Archive for the ‘Website Development’ Category

postheadericon Language of the Future?

For today’s post, I pose an interesting question.  In the world of web design and development, there are a couple major computing languages.  Some are complimentary, and some are competition.  So, which holds the key to the future?  What language is leading the way of technology?  Let’s examine a few and try to figure it out.

HTML

The base of all website development, html, or HyperText Markup Language, is what makes the web look like the web.  Without it, there would be only text, text and more text.  Html gives us images and the original markup of style, colors, and fonts.  For something so old, one would consider it almost antiquated, but while other languages have come to assist, without the use of html, they would still have nothing to display.  For this reason alone, we must give a nod to the originator of modern web languages.  And who knows?  With the advent of HTML5, we may not have seen the last tricks of this old dog.

CSS

From the old styles of html, a new language dawned.  Css, or cascading style sheets, allows for a wider range of styles and designs.  From the original css, through the newest css3, we now have 3-dimensional artistry, dropdown menus that appear on hover, opacity, rounded corners, and shadows of all colors and shades.  This language has not only been the colors and styles of the new web design industry, much like the artist’s pallette, it has also been one of the driving engines of the new browsers.  In some ways, the advent and popularity of css, especially CSS3, has driven a huge change in the market of browsers.  While Internet Explorer was slow on the uptake of this language, other browsers like Firefox and Chrome were able to take a bite out of the market leading to a radical shift in market share.  With all these designs, we can only imagine what the next generation of CSS will bring?  A sneak peak at CSS4 has already shown some wild new technologies coming soon, so stay tuned!

Javascript

While CSS added color, javascript added movement.  Suddenly, objects could fly across the screen.  The website could interact the the user in a more user-friendly way allowing the websites to be more geared towards the customer.  When the jquery library came on line and made it even faster and easier to utilize javascript in meaningful ways, the doors to the future of interactive website development seemed wide open.  Indeed, there are tons of things that javascript can help enable us to do, including reloading parts of a page without reloading the whole page using AJAX, validating information on a form before it is submitted, storing cookies for later visits onto the website and more.

PHP and ASP.Net

While Javascript was seeking to improve the experience on the visitor’s side, these two languages were seeking to do the same on the server side of things.  Now, perhaps it is inappropriate to link these two together, as they are vastly different and in many ways compete with one another, however they both aim to do the same thing which is to let the server drive the bones of the website.  This includes linking back to a database, be it MySQL or the more powerful SQL Server, which enables e-commerce solutions to function the way they do.  Without a database to store the information about the individual products being offered, there would be no way to try and sell the items.  These languages have also driven the new cms craze.  PHP in particular has been a driving force behind a number of Content Management Systems, most notable WordPress, which has become the number 1 cms and blogging software.  The entire system, and all the themes for it, are written in a combination of PHP, CSS, HTML and Javascript.  To an extent, it might be said that CMS systems encompass the best of everything the web has to offer.

The Verdict?

While no one language can truly stand on its own, it is my opinion that the one language that truly shows not only what has been done, but what can be done is CSS.  While still relatively limited in what it can do, the new generations of this language are evolving to levels never before seen.  With new language definitions, CSS has started taking some of the animation from Javascript.  The new CSS4 promises potential command-line scripting, which may take some of the server functions from PHP and ASP.NET.  Plus, the new email functionality may finally put an end to the dominance of HTML in the one medium that had not yet transitioned to the newer possibilities.  Indeed, the next couple of years may eventually see CSS take on the rest of the languages and become the dominant force of future web development, but only time will tell.

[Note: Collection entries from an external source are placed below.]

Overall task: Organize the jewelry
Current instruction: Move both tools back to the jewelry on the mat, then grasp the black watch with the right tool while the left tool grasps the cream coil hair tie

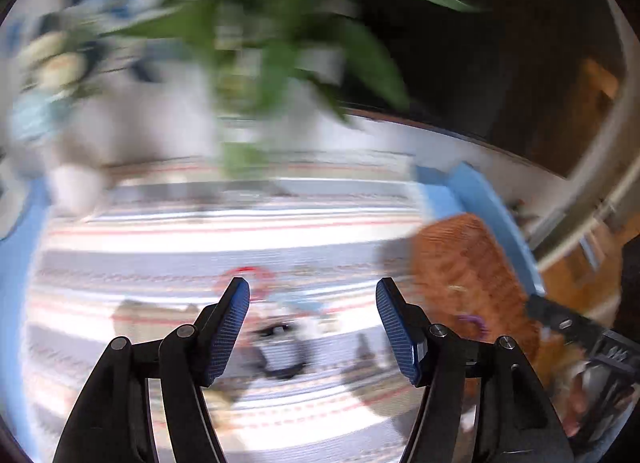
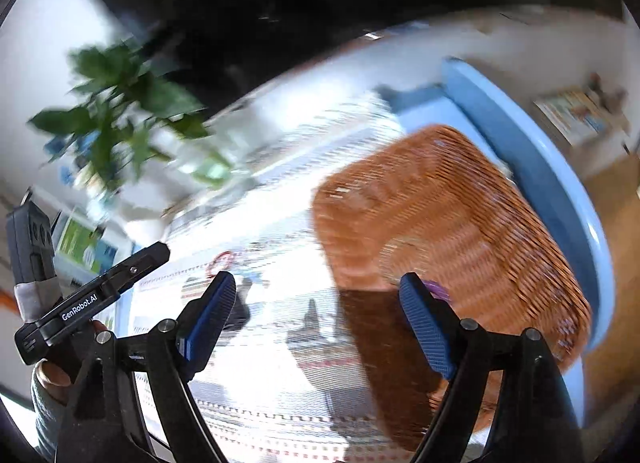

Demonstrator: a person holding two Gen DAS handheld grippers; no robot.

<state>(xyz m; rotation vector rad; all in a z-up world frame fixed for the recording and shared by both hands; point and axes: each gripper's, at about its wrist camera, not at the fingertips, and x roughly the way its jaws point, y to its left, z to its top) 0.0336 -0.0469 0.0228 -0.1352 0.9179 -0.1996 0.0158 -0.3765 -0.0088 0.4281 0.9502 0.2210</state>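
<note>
2 grippers: both aim down at a striped cloth [image 1: 168, 231] on a blue table [image 2: 540, 167]; both views are smeared by motion.
Left gripper [image 1: 313, 321]: jaws stand apart, nothing between the pads; its dark body also shows at the left edge of the right wrist view, held in a hand [image 2: 52, 377].
Right gripper [image 2: 318, 321]: jaws stand wide apart, nothing between the pads.
Jewelry on cloth: a red ring-shaped piece [image 1: 248, 275] and several small blurred pieces [image 1: 280, 337] lie just beyond the left fingertips; their kinds cannot be told.
Wicker basket [image 2: 452, 223]: sits at the right end of the cloth, its long axis running away from the camera along the table edge; a small purple item [image 2: 438, 290] lies in it beside the right gripper's right finger.
Deciding relation: judged from both views, the loose pieces lie ahead of the left gripper and the basket lies to their right, nearer the right gripper.
Background: a green plant [image 2: 116, 103] stands beyond the cloth.
</note>
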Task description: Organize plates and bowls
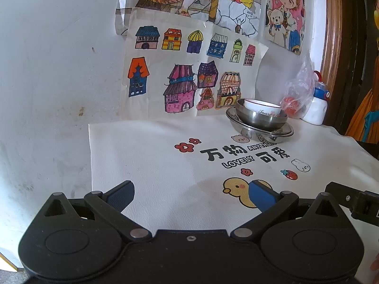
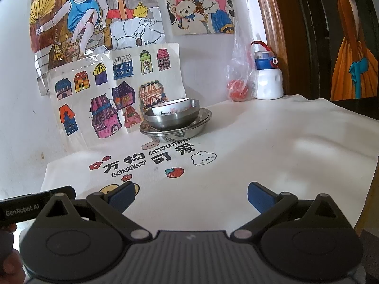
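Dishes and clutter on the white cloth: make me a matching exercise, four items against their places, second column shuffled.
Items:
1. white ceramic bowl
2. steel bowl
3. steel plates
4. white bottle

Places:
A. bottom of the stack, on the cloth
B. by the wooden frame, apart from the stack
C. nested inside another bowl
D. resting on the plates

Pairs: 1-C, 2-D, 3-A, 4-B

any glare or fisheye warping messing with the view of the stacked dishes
Left wrist view: steel bowl mirrors the tablecloth, white bowl stays readable; edges bend, corners go black. Right wrist view: sharp stack, bright sheen on the steel plate, soft light patch on the cloth at right.
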`<state>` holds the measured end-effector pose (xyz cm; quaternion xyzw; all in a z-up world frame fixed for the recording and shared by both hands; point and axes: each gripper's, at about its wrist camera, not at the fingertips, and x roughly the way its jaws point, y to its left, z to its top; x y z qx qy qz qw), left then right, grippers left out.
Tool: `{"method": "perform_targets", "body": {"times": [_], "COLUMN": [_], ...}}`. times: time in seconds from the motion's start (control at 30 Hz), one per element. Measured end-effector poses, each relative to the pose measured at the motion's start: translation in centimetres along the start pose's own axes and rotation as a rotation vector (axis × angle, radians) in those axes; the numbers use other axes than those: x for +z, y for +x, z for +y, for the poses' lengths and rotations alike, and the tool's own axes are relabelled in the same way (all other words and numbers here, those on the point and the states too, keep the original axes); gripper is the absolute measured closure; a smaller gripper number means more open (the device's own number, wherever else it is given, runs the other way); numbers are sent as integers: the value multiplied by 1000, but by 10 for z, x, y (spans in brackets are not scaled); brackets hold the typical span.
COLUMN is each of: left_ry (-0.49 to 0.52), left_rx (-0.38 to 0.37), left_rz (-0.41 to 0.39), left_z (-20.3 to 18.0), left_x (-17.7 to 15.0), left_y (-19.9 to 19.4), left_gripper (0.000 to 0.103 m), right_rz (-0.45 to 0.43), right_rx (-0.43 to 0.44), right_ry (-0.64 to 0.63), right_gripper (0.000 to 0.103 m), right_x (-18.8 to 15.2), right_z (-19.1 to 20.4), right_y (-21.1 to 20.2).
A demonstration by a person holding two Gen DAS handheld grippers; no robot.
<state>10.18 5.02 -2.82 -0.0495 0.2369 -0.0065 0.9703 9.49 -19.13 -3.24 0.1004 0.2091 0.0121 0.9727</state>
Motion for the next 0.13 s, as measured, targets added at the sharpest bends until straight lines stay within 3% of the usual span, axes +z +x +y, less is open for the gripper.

postheadericon Are You Using the Wrong Browser?

Imagine wearing a pair of special sunglasses that only allow you to see in black and white.  You can see everything, but you don’t see all of the colors and shades.  You don’t see the shadows, because they blend in too much, and the picture of the world in front of you isn’t as clear as it should be because the shades are dirty and smudged from years of use.  Now imagine that you never take those shades off and eventually begin believing that what you are seeing is what the world really looks like.  This is what happens when you use a browser that is out of date.

A couple of months ago, I mentioned the growing competition of Google Chrome and Firefox over Internet Explorer.  While different sources disagree over who holds the current title of the most popular browser, it is clear that Chrome and Firefox have made big strides in catching up with, and possibly surpassing, the success of Internet Explorer.  What you may not realize, if you are not immersed in some of the internet technology based discussions, is that not all browsers show the same site.

Each browser, by its very definition, shows a webpage in its own way.  Many things will remain constant between them.  Red will still be red, and large text will still be bigger than small text.  However, how images, videos, and general pieces of a website are displayed differ from browser to browser.  Each browser has its own rendering features, which internet website developers have learned to account for.  Putting something as simple as a shadow onto a colored box requires a separate code for Firefox, Chrome and IE.  Plus, not all features are supported by all browsers.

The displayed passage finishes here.